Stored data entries
*** Block opens ***
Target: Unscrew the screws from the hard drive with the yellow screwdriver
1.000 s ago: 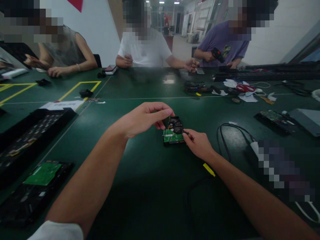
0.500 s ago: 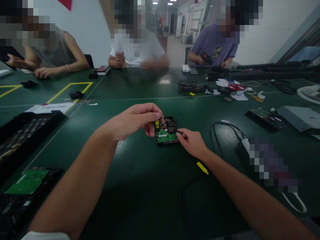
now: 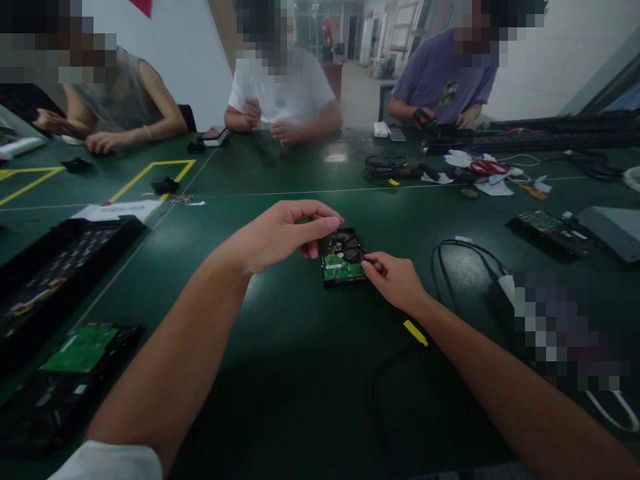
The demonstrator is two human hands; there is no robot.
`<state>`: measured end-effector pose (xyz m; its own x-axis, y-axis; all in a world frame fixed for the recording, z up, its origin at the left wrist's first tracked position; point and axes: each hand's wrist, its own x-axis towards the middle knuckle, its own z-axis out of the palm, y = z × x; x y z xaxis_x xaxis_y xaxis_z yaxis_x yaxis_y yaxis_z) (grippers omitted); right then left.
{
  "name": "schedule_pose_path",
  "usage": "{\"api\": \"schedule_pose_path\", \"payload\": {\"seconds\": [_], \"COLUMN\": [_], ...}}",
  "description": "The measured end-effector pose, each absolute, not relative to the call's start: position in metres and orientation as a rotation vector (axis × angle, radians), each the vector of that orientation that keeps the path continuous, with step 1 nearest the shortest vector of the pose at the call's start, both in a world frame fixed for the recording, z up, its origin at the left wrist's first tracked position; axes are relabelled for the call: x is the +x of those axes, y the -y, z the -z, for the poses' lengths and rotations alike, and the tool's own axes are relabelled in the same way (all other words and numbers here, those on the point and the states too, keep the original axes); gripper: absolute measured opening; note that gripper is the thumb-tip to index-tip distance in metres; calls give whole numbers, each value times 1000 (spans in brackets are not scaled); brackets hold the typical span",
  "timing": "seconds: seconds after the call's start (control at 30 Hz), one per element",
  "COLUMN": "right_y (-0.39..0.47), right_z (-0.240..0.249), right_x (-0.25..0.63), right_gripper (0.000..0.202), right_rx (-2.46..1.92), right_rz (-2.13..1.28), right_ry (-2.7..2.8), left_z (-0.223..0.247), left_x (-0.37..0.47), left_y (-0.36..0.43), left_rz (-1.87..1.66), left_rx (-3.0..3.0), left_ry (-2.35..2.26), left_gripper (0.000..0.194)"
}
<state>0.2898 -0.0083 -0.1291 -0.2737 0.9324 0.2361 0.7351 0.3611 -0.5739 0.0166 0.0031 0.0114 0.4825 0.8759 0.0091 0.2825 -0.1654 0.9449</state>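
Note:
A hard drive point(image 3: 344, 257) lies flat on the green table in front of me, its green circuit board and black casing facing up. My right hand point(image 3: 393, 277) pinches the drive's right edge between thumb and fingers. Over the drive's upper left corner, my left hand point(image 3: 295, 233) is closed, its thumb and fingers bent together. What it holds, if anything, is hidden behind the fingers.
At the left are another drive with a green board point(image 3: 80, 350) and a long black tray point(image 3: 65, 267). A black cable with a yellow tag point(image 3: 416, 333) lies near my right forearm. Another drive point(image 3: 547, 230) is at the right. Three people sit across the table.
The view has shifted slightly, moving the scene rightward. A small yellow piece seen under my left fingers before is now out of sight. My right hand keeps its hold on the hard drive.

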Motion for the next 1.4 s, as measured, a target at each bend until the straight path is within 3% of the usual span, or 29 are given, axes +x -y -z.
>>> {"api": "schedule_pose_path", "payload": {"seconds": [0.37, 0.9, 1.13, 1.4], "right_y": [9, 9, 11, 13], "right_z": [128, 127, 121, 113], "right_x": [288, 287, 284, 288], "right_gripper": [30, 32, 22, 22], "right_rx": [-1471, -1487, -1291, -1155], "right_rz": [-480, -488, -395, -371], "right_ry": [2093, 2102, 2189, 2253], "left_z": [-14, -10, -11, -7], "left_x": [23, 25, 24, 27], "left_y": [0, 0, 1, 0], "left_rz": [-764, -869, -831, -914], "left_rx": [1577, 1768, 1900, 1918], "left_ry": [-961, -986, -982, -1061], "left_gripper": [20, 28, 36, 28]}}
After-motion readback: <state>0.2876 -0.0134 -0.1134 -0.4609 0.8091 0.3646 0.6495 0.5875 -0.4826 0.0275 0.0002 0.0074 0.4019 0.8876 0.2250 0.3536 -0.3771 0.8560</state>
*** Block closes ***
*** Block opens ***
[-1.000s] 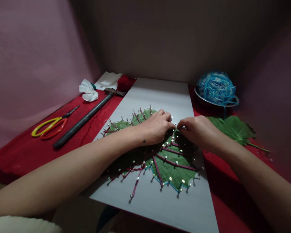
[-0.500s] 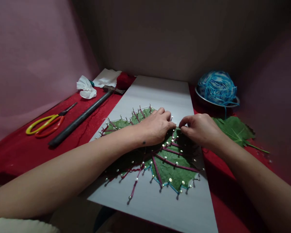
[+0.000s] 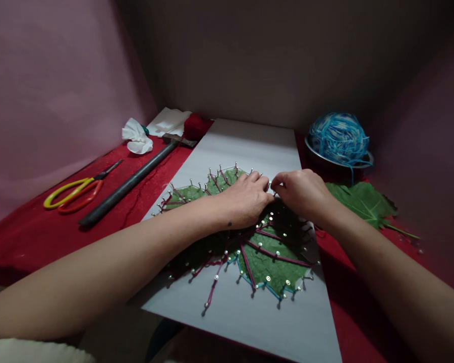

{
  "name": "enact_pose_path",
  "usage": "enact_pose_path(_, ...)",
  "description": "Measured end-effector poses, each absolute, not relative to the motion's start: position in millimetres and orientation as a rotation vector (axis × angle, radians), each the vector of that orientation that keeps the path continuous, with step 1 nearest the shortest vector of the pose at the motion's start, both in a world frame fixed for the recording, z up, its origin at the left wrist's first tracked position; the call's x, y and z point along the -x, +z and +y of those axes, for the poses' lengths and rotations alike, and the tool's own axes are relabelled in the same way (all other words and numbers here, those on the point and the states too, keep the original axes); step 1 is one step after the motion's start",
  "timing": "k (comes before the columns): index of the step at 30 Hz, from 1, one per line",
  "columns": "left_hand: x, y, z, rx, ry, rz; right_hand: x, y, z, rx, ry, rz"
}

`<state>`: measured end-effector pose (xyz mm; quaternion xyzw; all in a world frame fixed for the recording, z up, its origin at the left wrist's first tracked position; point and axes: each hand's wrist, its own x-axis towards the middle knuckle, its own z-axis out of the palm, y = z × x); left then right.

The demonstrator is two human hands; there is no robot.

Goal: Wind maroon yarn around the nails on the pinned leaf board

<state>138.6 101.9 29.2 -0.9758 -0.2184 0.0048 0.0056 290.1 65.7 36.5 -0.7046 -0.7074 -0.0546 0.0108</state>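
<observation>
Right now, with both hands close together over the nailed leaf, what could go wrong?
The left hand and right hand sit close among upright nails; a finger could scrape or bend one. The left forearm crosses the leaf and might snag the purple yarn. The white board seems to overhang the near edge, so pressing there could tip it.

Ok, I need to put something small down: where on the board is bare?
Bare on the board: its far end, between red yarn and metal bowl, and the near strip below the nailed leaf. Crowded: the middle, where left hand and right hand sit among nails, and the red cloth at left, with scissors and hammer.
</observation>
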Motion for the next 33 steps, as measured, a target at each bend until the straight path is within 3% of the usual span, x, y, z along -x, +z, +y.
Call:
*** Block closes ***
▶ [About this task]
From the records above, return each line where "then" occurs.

▶ [Answer below]
`<state>`: measured end-effector pose (xyz m; its own x-axis, y-axis; all in a world frame fixed for the recording, z up, its origin at the left wrist's first tracked position; point and axes: each hand's wrist, its own x-axis towards the middle knuckle, its own z-axis out of the palm, y = z × x; x y z xaxis_x xaxis_y xaxis_z yaxis_x yaxis_y yaxis_z) (grippers omitted); right then left.
`<state>`: measured end-effector pose (xyz mm; quaternion xyzw; all in a world frame fixed for the recording, z up, its origin at the left wrist's first tracked position; point and axes: each hand's wrist, its own x-axis towards the middle knuckle, its own z-axis out of the palm, y = z × x); left then right.

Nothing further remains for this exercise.